He goes so far as to suggest that there was something postmodern in Hume’s conception of identity, as the following quote from Hume illustrates:

Thus the controversy concerning identity is not merely a dispute of words. For when we attribute identity, in an improper sense, to variable or interrupted objects, our mistake is not confined to the expression, but is commonly attended with a fiction, either of something invariable and uninterrupted, or of something mysterious and inexplicable, or at least with a propensity to such fictions.

It wasn’t till Kant that the “Transcendental Ego” was established with “a stable, continuous, and transcendent self-identity, offered as a defense against Hume’s contingent vision.”

Returning to anthropology, he asks:

What needs to be explained is why (perhaps as a consequence of Enlightenment notions of “Progress,” but then what isn’t) so many academics feel the need to invert the process.
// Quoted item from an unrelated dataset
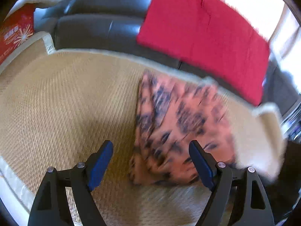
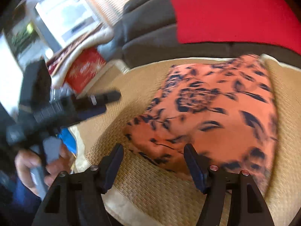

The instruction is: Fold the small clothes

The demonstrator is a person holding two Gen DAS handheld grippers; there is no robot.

That is, they seem to project a simplistically monolithic cultural and intellectual past onto what is in fact enormous diversity and competition.
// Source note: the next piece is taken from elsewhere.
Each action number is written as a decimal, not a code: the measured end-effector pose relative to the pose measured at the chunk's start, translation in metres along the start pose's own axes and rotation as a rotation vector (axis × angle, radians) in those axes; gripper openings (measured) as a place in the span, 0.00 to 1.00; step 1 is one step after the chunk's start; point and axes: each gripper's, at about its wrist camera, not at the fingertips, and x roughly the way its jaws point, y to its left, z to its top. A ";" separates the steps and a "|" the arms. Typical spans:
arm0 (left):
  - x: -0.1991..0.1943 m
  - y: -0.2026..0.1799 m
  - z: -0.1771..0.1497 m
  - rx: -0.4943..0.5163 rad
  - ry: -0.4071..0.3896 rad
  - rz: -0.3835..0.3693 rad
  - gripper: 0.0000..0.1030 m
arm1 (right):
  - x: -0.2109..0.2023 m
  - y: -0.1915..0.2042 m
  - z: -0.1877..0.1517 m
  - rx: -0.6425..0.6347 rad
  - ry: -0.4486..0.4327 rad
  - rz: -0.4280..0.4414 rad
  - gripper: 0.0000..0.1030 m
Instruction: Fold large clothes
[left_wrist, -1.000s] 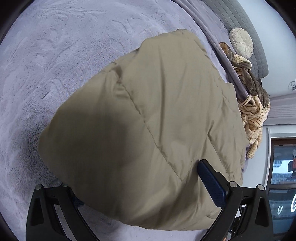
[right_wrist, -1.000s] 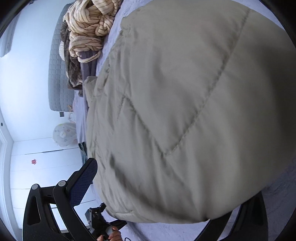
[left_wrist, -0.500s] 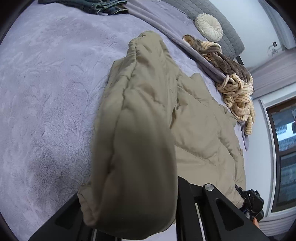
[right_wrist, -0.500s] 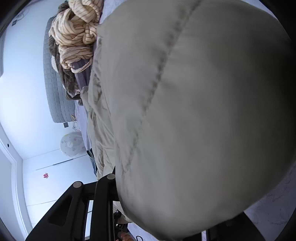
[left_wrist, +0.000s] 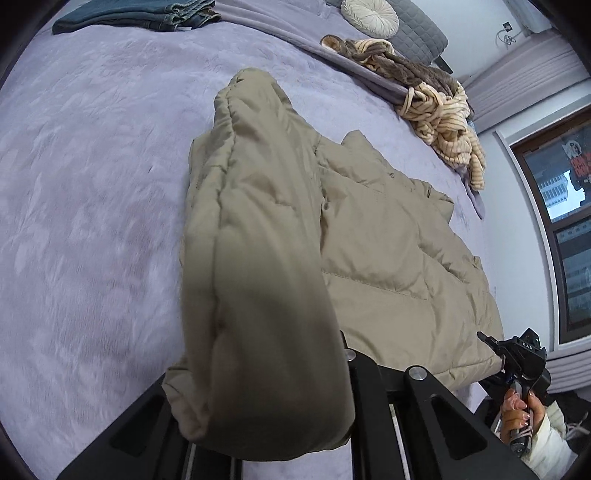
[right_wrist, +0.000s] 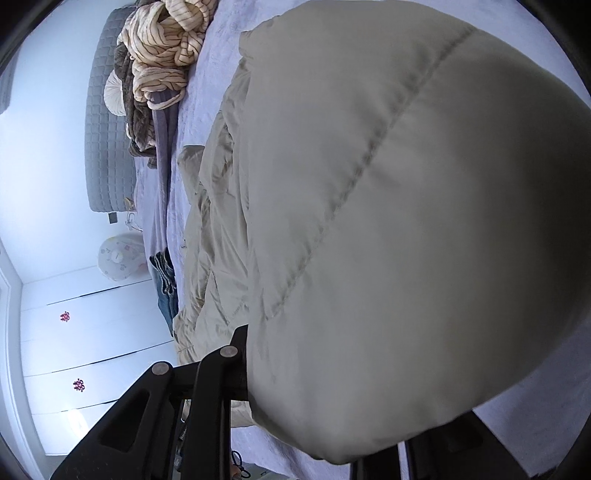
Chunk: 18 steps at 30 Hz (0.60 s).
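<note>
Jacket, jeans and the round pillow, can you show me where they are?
Puffy tan jacket (left_wrist: 373, 236): left wrist view, on its flat quilted body lying on the bed.
Folded jeans (left_wrist: 136, 14): left wrist view, on the middle of the blue stack.
Round pillow (left_wrist: 370, 15): left wrist view, on its gathered cream centre.

A lavender plush bedspread (left_wrist: 92, 192) covers the bed, with a grey quilted headboard (right_wrist: 105, 129) at its far edge. White wardrobe doors (right_wrist: 85, 332) and a dark-framed window (left_wrist: 557, 206) line pale walls.
</note>
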 end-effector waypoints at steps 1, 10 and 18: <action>-0.004 0.003 -0.016 -0.008 0.015 0.006 0.13 | -0.005 -0.010 -0.009 0.007 0.012 -0.004 0.23; -0.003 0.016 -0.105 -0.131 0.074 0.203 0.35 | -0.023 -0.048 -0.026 -0.007 0.107 -0.031 0.39; -0.045 0.001 -0.126 -0.077 -0.011 0.471 0.96 | -0.068 -0.043 -0.020 -0.122 0.054 -0.123 0.82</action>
He suggests that this is not simply a matter of ignorance, but suggests a broader pattern to establish a “mythic past” as an ideological basis for anthropological critique. A “select configuration of the West’s historical practices, defined partly in opposition to Western understanding of foreign ways and intrusions, as a function of the West’s own postcolonial status.” An interesting suggestion, and I can think of no better fitting tribute to David Hume than to critically examine our own institutional traditions of critique, and by contemplating the complexity and diversity of Western notions of the “self.”

13 thoughts on “Hume and the “Western” Notion of “Self”

  1. Nice, very nice. Now, when we get a fees anthropologists comparing,say, Hopi to various Confucian, Daoist, or Buddhist senses of self….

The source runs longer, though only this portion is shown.